Every day, students walk past various artworks placed throughout the UCSD campus, unaware of their stories. The story of a hidden clay installation called “Thirty Blocks” by visual artist Virginia Maksymowicz — a former UCSD graduate student from the class of 1977 — has survived for almost 40 years. However, as the years went by, its story has been either mythicized or forgotten, adding to the curiosity of students who happen to discover it. Today, the piece beckons students to remember its story and the historical significance of its existence.
In 1976, Maksymowicz placed “Thirty Blocks” within what used to be a vast space of unused land but is now just a scattering of Eucalyptus trees east of Geisel. The art piece is true to its title, consisting of 30 clay blocks, each pressed into the ground, forming a three-by-10 rectangle. A fetal-positioned body and an assortment of mundane objects, such as eyeglasses and a Swiss Army pocketknife, have left shadowy imprints into the clay.
The installation’s permanence has made it a historical artifact at UCSD that dates back to the university’s infancy following the end of the Vietnam War in 1975.
On May 10, 1970, a UCSD undergraduate, George Winne Jr., doused himself in gasoline and lit himself on fire in the middle of Revelle Plaza. His horrific, self-sacrificing act was done in protest of the Vietnam War, following the example of other anti-war self-immolators. Winne was the fourth incident of self-immolation that year in California higher education. As a result, Governor Ronald Reagan shut down the state’s colleges and universities for a week.
A couple years after Winne’s death, undergraduates in Michael Todd’s Environmental Sculpture class established the George Winne Jr.
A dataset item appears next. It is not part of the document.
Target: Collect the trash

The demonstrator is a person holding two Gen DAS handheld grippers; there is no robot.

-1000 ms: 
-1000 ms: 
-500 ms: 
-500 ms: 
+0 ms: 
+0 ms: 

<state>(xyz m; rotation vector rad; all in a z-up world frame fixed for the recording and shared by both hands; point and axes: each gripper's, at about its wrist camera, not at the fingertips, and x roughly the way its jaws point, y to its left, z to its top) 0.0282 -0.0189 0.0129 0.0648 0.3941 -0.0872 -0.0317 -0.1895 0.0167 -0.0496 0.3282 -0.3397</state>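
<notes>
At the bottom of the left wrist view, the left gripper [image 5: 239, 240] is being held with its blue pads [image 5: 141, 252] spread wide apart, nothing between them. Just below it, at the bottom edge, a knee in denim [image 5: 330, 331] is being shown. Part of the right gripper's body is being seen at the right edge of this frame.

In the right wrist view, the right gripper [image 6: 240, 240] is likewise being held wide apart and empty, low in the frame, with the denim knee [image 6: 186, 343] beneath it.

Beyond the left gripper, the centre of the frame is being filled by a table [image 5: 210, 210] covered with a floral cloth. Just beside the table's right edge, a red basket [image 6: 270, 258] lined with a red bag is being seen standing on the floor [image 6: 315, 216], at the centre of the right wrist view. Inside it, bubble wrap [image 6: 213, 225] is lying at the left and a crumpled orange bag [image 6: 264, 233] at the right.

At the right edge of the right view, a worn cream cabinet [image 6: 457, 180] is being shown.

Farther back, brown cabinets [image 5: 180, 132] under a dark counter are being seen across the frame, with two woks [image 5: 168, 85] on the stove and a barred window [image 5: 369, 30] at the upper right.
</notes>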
Memorial Grove, in which Maksymowicz’s “Thirty Blocks” is located. Over the years, stories have evolved associating “Thirty Blocks” with Winne’s death. The stories have become an explanation for “Thirty Blocks’” mysterious existence.
“I didn’t specifically make the piece for the Memorial Grove, and it wasn’t meant to illustrate Winne’s death,” Maksymowicz said. “But I thought the work would resonate with his story. The piece’s purpose seems to be working more now that the impressions of those objects are old. It is about the transience of human life, the passage of time and the traces of things that we leave behind. Thus, people did what I had intended, making up their own stories about the artwork.”
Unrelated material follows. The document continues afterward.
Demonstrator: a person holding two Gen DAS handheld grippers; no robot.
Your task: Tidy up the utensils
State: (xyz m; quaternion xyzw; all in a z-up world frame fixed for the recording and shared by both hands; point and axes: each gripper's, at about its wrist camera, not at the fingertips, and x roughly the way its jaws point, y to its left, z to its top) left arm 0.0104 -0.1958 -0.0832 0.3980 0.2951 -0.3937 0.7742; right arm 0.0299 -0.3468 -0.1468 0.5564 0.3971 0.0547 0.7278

“Thirty Blocks” was a part of Maksymowicz’s Master of Fine Arts graduate thesis. At the time, she had been working with body casting in clay, creating and installing unlabeled “fake fossils” around campus, which, unlike “Thirty Blocks,” had disintegrated over a short period of time.
“I would install my pieces off of jogging paths, places where there wasn’t heavy traffic, but where people might stumble upon them and try to figure out what it means,” Maksymowicz, now an Associate Professor of art at Franklin and Marshall College in Pennsylvania, said. “With ‘Thirty Blocks,’ I wanted to try something a little more permanent even though I didn’t know how permanent it would wind up being.”
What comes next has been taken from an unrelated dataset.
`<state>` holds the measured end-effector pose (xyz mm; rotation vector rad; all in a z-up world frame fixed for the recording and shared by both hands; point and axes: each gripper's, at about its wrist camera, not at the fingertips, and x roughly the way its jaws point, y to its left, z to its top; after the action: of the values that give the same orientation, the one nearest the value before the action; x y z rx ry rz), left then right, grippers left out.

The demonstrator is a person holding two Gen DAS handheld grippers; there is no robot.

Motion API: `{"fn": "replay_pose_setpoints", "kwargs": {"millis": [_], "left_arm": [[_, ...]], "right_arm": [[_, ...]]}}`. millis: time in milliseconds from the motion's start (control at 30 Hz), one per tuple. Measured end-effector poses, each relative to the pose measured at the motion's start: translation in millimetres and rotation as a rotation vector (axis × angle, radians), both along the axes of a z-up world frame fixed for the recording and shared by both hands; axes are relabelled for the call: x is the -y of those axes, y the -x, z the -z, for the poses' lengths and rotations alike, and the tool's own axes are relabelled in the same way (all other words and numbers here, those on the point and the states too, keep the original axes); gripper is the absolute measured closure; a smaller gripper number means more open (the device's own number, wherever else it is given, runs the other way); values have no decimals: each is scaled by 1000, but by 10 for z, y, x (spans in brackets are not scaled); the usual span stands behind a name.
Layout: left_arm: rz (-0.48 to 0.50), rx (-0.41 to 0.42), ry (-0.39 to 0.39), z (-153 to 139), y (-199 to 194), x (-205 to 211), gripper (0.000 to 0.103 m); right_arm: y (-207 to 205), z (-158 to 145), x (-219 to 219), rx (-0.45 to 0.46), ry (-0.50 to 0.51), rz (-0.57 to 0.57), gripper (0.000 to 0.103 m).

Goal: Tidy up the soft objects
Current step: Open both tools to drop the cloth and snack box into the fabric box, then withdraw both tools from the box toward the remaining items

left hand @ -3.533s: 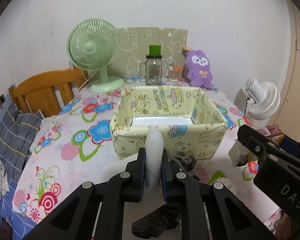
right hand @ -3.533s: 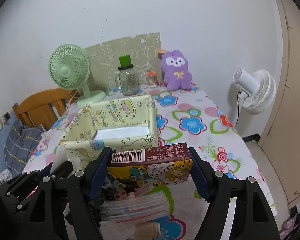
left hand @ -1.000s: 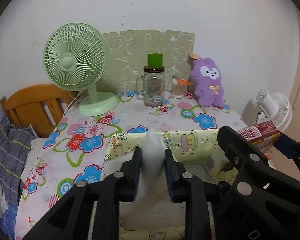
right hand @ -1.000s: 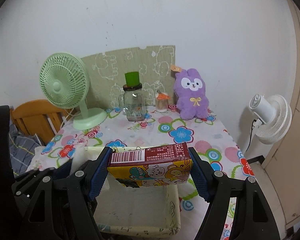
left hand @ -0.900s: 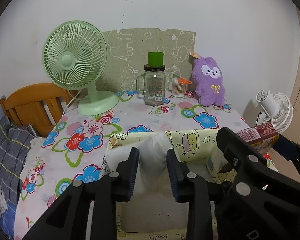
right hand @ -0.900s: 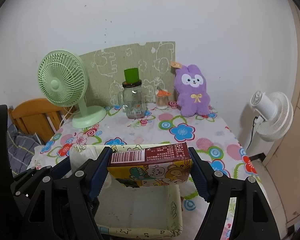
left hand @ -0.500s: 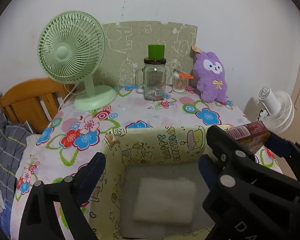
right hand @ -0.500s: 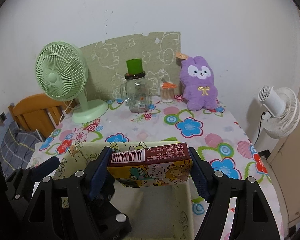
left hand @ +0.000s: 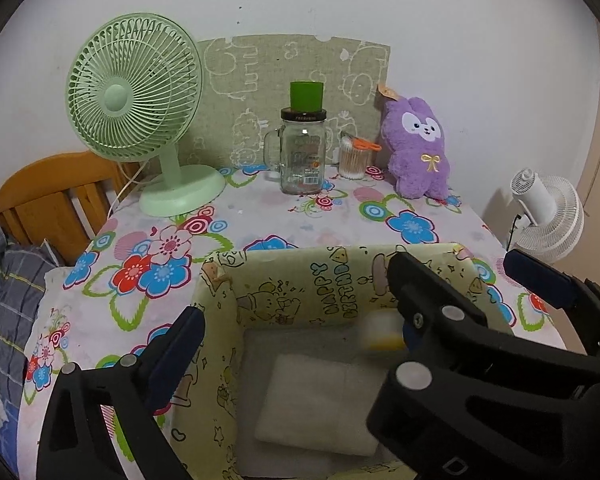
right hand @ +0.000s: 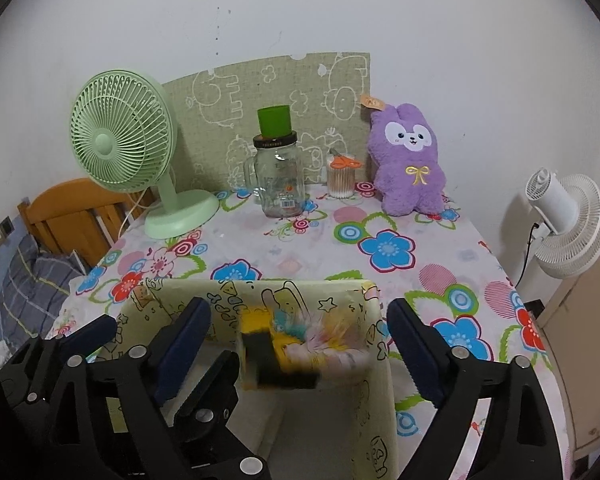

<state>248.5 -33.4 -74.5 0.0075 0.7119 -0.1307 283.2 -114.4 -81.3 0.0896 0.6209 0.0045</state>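
Grippers: left gripper (left hand: 300, 328) and right gripper (right hand: 300, 330) both opening wide over yellow cartoon bin (left hand: 220, 280), clamping nothing. White folded pad (left hand: 320, 404) lying flat on bin floor, toward 6 o'clock; colourful snack box (right hand: 300, 348), blurred, dropping between right jaws, touching neither.

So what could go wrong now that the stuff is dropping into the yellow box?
The colourful packet is blurred between the opening pads of the right gripper, so it looks mid-fall. It might bounce off the wall of the yellow box or land crooked. Both grippers crowd the box, and the left gripper, opening too, could bump the right one when pulling back. The white pad may get squashed underneath.
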Motion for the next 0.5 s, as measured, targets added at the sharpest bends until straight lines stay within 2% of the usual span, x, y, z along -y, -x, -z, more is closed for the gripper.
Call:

Maksymowicz noted how one such story in a Wikipedia article on George Winne Jr. stated that the clay blocks were from Revelle Plaza, where Winne had lit himself on fire and that the body imprint had belonged to Winne.
In fact, according to Maksymowicz, it was her own body that had made the imprint (a large hooped earring is barely visible where her ear was pressed into the clay), and the clay blocks originated from her art studio in Mandeville Hall.
“Whoever wrote that Wikipedia article must not have taken any science classes, because how could a burning body leave an impression into stone?” Maksymowicz said.
Although amused by the stories surrounding her artwork, Maksymowicz corrected the Wikipedia article, because it had claimed “Thirty Blocks” to be a part of the public domain, allowing people to reuse the image in whatever way they wanted.
Regardless of these myths, Maksymowicz is still amazed by “Thirty Blocks’” long-standing existence. Since she had installed the artwork without permission, she hadn’t expected the piece to last more than six months without being reported and then confiscated. Instead, every time she visited the memorial grove, she found the leaves brushed off the clay bricks, as if someone were taking care of it.
In 2000, a small bronze plaque was finally put in place at the memorial grove to officially recognize Winne’s memorial site. A fallen-over Eucalyptus tree with three new shoots growing out of it resides in the memorial next to “Thirty Blocks.” According to Sara Sealander, one of the undergraduate students in Michael Todd’s sculpture class that had helped establish the memorial grove, the fallen tree symbolizes the growth in something that has been lost. Thus, it had been chosen as the perfect location on campus for Winne’s memorial.
“I didn’t have a specific story in mind for ‘Thirty Blocks,’” but, of course, it makes sense that people would associate it with George Winne Jr.’s death,” Maksymowicz said. “We all leave something behind, and we don’t know what it’s going to be.”